═════ Data shown ═════
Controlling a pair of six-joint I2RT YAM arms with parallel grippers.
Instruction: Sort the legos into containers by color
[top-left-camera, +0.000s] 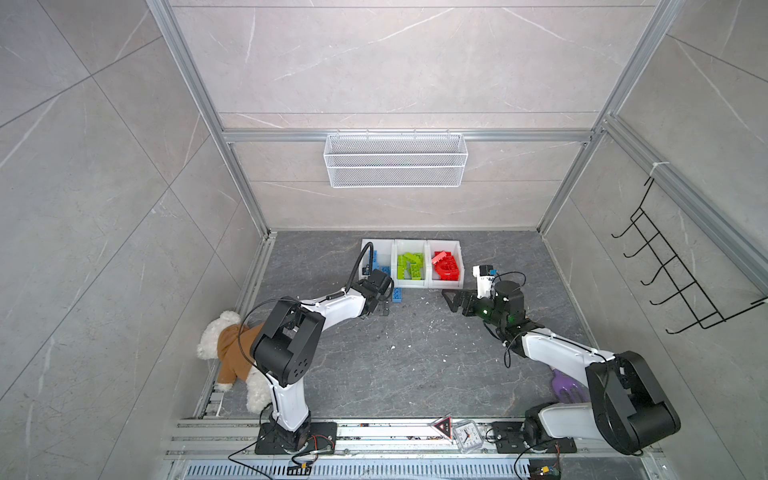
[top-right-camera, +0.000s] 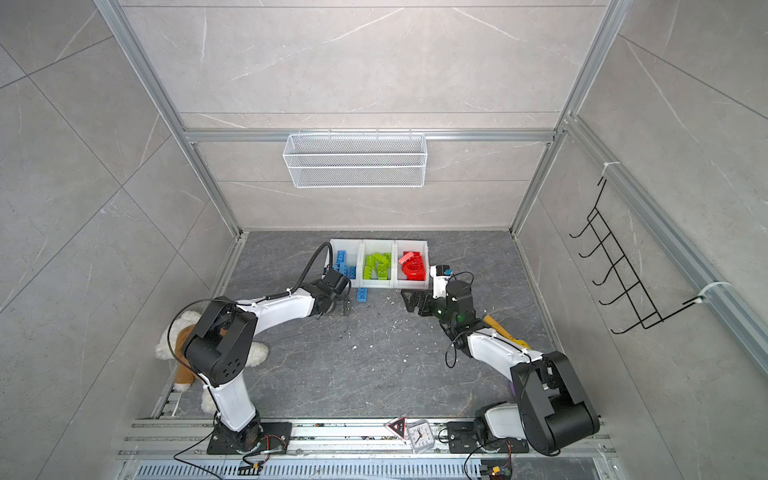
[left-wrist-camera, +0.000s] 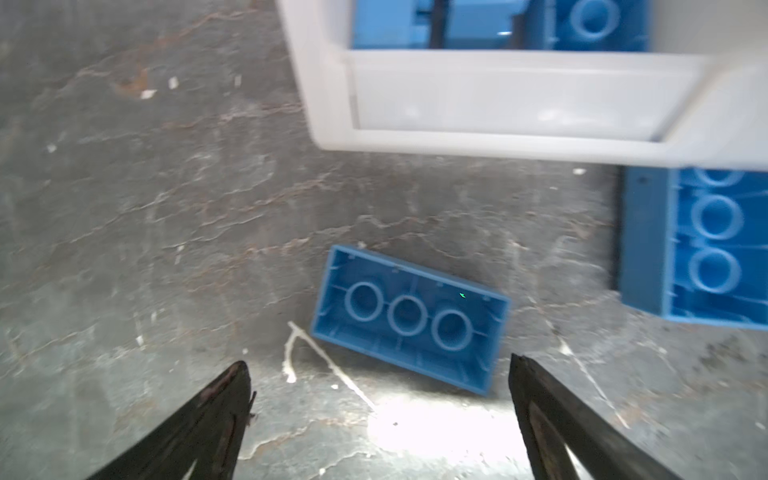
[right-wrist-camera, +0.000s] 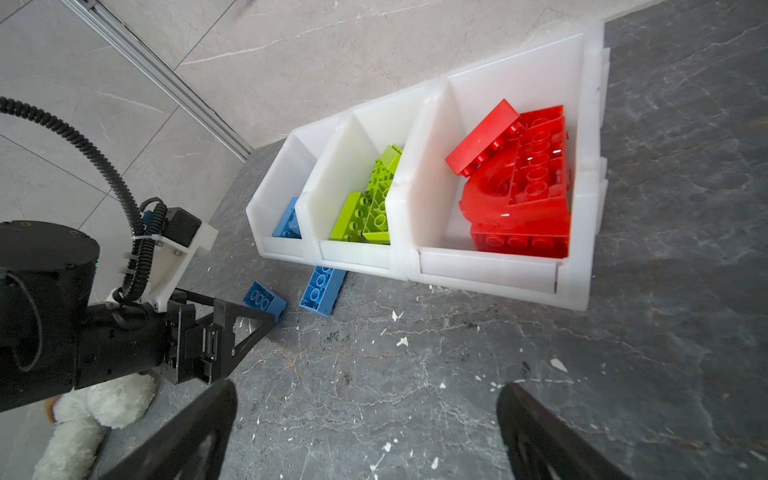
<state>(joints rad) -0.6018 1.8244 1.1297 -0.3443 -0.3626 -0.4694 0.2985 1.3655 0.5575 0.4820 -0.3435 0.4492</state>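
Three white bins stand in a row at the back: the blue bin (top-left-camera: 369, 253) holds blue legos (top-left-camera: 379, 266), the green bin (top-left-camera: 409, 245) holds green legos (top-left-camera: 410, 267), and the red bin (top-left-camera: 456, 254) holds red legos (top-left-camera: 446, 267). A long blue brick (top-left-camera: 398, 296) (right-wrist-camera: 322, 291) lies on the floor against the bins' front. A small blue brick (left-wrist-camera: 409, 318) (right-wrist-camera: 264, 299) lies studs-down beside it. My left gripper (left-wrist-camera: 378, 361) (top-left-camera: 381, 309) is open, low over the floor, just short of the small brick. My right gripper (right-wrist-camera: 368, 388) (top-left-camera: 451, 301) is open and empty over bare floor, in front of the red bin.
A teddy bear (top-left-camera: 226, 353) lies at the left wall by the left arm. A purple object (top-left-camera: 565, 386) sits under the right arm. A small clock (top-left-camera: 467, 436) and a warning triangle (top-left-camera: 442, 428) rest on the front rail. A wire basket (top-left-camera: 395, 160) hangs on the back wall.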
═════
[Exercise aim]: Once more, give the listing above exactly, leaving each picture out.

[Result of the task]:
Controlling a pair of six-joint I2RT YAM arms with parallel grippers.
Instruction: Sort the legos into containers by color
[top-left-camera, +0.000s] 
[top-right-camera, +0.000s] 
[left-wrist-camera, +0.000s] 
[right-wrist-camera, +0.000s] 
<state>(joints rad) -0.6018 1.8244 1.1297 -0.3443 -0.3626 -0.4694 0.2985 1.3655 0.5575 0.4820 -0.3435 0.4492</state>
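Three white bins stand in a row at the back: the blue bin (top-left-camera: 369, 253) holds blue legos (top-left-camera: 379, 266), the green bin (top-left-camera: 409, 245) holds green legos (top-left-camera: 410, 267), and the red bin (top-left-camera: 456, 254) holds red legos (top-left-camera: 446, 267). A long blue brick (top-left-camera: 398, 296) (right-wrist-camera: 322, 291) lies on the floor against the bins' front. A small blue brick (left-wrist-camera: 409, 318) (right-wrist-camera: 264, 299) lies studs-down beside it. My left gripper (left-wrist-camera: 378, 361) (top-left-camera: 381, 309) is open, low over the floor, just short of the small brick. My right gripper (right-wrist-camera: 368, 388) (top-left-camera: 451, 301) is open and empty over bare floor, in front of the red bin.
A teddy bear (top-left-camera: 226, 353) lies at the left wall by the left arm. A purple object (top-left-camera: 565, 386) sits under the right arm. A small clock (top-left-camera: 467, 436) and a warning triangle (top-left-camera: 442, 428) rest on the front rail. A wire basket (top-left-camera: 395, 160) hangs on the back wall.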

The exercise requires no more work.